Is the expanded U.S. response to Ebola enough?

President Obama, visiting Atlanta on Tuesday to talk to officials at the CDC about the Ebola crisis, announced a ramped-up response as the West African epidemic “is spiraling out of control.”

The U.S. will assign 3,000 military personnel to the region to supply medical and logistical support, train as many as 500 health care workers a week, and build 17 heath care facilities in the region of 100 beds each. “We have to act fast,’’ Obama said.

Dr. Mark Rosenberg
Dr. Mark Rosenberg

The head of the Task Force for Global Health, a Georgia-based nonprofit that runs health programs in West African nations, called the president’s plan “a very good idea.’’

Dr. Mark Rosenberg, CEO and president of the Task Force, told GHN, “We’ve got to step up our effort. The disease is diagnosable, patients can be isolated to control spread, and they can be given supportive care.  In this way we can control the spread and help the affected people.  It is not hopeless.”

“There is a huge amount that needs to be done.”

More than 2,400 people have died in the Ebola epidemic. Obama called some of the West African scenes of death “absolutely gut-wrenching.”

“It’s spiraling out of control,’’ Obama said. “It’s spreading exponentially.”

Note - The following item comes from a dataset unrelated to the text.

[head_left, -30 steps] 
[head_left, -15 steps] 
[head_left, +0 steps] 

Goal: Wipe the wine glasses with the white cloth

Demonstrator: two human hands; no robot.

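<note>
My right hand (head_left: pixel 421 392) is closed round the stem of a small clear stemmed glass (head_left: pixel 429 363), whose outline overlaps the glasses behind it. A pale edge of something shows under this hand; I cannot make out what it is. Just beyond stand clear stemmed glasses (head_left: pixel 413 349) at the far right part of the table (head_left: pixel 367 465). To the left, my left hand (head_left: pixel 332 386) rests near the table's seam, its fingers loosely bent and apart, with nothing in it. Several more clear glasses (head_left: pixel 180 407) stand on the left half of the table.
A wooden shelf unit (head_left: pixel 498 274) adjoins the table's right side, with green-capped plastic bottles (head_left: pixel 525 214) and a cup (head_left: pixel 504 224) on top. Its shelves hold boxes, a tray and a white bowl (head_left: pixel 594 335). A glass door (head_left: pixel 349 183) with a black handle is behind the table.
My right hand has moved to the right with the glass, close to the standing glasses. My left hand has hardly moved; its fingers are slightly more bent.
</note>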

Rosenberg said the Decatur-based Task Force isn’t involved directly in the Ebola campaign, but has many programs in West Africa, including fighting neglected tropical diseases and strengthening nations’ health system capacity.

He said he is concerned that even the new U.S. aid is not enough, and that more is needed from other nations.

“It should not send the wrong signal:  We don’t want people to think that now the people in West Africa have all the resources they need,” Rosenberg said.

Atlanta is in some ways at the center of the response to the crisis. The Atlanta-based CDC has deployed hundreds of its workers to the Ebola effort. “This is the largest international response in the history of the CDC,’’ Obama said Tuesday.

Dr. Kent Brantly gives high-fives to Emory staff when leaving isolation chamber.
Dr. Kent Brantly gives high-fives to Emory University Hospital staff last month when leaving its isolation chamber.

Emory University Hospital in Atlanta is caring for a third American stricken with the Ebola virus who was evacuated from West Africa. Two others have been discharged from the hospital after treatment there. The president Tuesday congratulated the Emory medical staff on their care for these patients.

The CDC Foundation has received a $9 million donation from the Paul G. Allen Family Foundation to help combat the Ebola outbreak. The funding will support CDC’s efforts to establish emergency operations centers for the countries of Guinea, Liberia and Sierra Leone.

Meanwhile, the World Health Organization has warned that the number of Ebola cases in West Africa could start doubling every three weeks and that the crisis could end up costing nearly $1 billion to contain.

“It’s a potential threat to global security if these countries break down,” Obama said, speaking of the hardest-hit countries of Liberia, Sierra Leone and Guinea.

Rosenberg noted that the cost at Emory to treat one of the Ebola victims was probably in the range of $10,000 per day.

“In West Africa, not only do they not have the $10,000 a day, they don’t have the hospitals to begin with. They need facilities, health care workers, medicines and an informed citizenry.”

Earlier in the day, Obama met with Dr. Kent Brantly, who received care for Ebola at Emory. Brantly, who contracted the disease in Liberia, also testified Tuesday before a U.S. Senate committee about Ebola.

Sen. Lamar Alexander (R-Tenn.) said urgent action was needed. “We must take the dangerous, deadly threat of the Ebola epidemic as seriously as we take ISIS,” he said, referring to the Mideast terrorist army that the U.S. is battling, the Associated Press reported.

The American response will focus on Liberia, the worst hit of the three countries. The initiative will include opening a joint command center in Monrovia, the capital.

The U.S. will also provide home health care kits to hundreds of thousands, and a home- and community-based campaign will train local populations on handling exposed patients.

Obama noted that the CDC and other health experts say that the chances of the outbreak will spread to the U.S. – where the public health capacity is much stronger — are “extremely low.”

Rosenberg said it will be important to explain that the U.S. troops will not be in West Africa to fight anyone, “but to help people get the care and attention that they need.’’

“You know the proverb: Give a man a fish and you feed him for a day; teach a man to fish and you feed him for a lifetime.  It is the same with building the capacity for providing health care.

“Send a nurse, doctor or community health worker, and you can care for a person for a day, week, or month; train a nurse, community health worker, or physician and you provide care for a lifetime.  We need to build ‘fishing schools,’  or even better yet, train people there who can build ‘fishing schools’ there.”